Opinión

Haga política, PPK

​Mientras Jaime Saavedra ingresaba al cadalso parlamentario para ser interpelado, Fernando Zavala, junto al Presidente y sus ministros, le escribía por Twitter: “Jaime, te damos nuestro apoyo y te esperamos para seguir trabajando por el Perú”, era el mensaje con una foto de todo el Ejecutivo en pleno; como diciendo que allí estaban, que lo respaldaban, pero que no irían a plantarse al Congreso para la cuestión de confianza, como lo deslizó PPK, como quien mostró su espada.

09 de Diciembre del 2016 - 05:04 Jaime Chincha

Mientras Jaime Saavedra ingresaba al cadalso parlamentario para ser interpelado, Fernando Zavala, junto al Presidente y sus ministros, le escribía por Twitter: “Jaime, te damos nuestro apoyo y te esperamos para seguir trabajando por el Perú”, era el mensaje con una foto de todo el Ejecutivo en pleno; como diciendo que allí estaban, que lo respaldaban, pero que no irían a plantarse al Congreso para la cuestión de confianza, como lo deslizó PPK, como quien mostró su espada.

Hay quienes, desde las redes, le han sugerido que fuerce las cosas hasta llegar a una disolución del Congreso. Que pase a la historia como un Fujimori pero legal y derecho; como si eso no fuese una absoluta pérdida de tiempo, y que en nada asegura que, tras una nueva elección parlamentaria, los fujimoristas regresen con una mayoría similar y dispuestos a una guerra sin cuartel contra PPK.

No, Presidente, lo que debe hacer usted es política. No para las cámaras, sino la que hacían los viejos líderes. Zanjar diferencias, hablar fuerte, golpear la mesa, enfadarse; pero en privado. Vaya y reúnase con Keiko. Encárela.
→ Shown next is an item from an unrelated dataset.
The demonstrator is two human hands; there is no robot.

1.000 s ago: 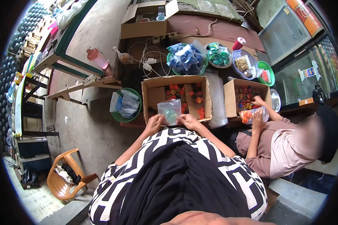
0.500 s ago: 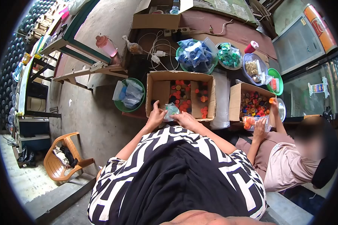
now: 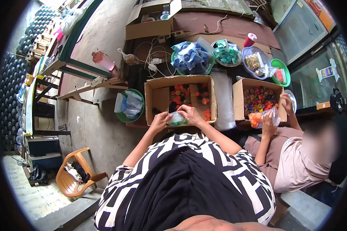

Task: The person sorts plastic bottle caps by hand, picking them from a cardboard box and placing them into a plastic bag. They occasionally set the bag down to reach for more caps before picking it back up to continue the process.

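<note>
My left hand [image 3: 160,122] and my right hand [image 3: 192,114] pinch the upper edge of a small clear plastic bag [image 3: 177,118] from both sides. Green bottle caps show through its lower part. The bag hangs at the near wall of a cardboard box [image 3: 153,92]. Inside that box lie red, orange and black caps [image 3: 181,94], with a cardboard flap between two groups of them. Both hands are closed on the plastic, fingertips close together.
A co-worker [image 3: 293,154] at my right holds a clear bag of orange caps [image 3: 258,118] beside a second cardboard box [image 3: 239,100] of mixed caps. Behind stand a basin of blue-filled bags [image 3: 192,56] and a bowl of green ones [image 3: 226,53]. A green basket [image 3: 139,115] is left.
My hands have risen to the bag's upper edge, and it now hangs with the green caps low. The co-worker's right hand no longer shows an orange cap. The camera view has shifted slightly.
</note>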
Negocie, pero no puestos ni prebendas, eso es peor para quien está al frente; dígale que lo deje gobernar, que si usted tiene éxito estos cinco años la que sigue, el 2021, es ella. Tendrás éxito, si yo tengo éxito, es el mensaje que debe llevarle; sino la izquierda, que se relame con esta bronca, es la que cosechará los votos. Ya no se trata de salvar a Saavedra, acá la cosa es su gobierno y el país. Por el amor de Dios, haga política como un político de verdad. Usted es el primer político de la Nación.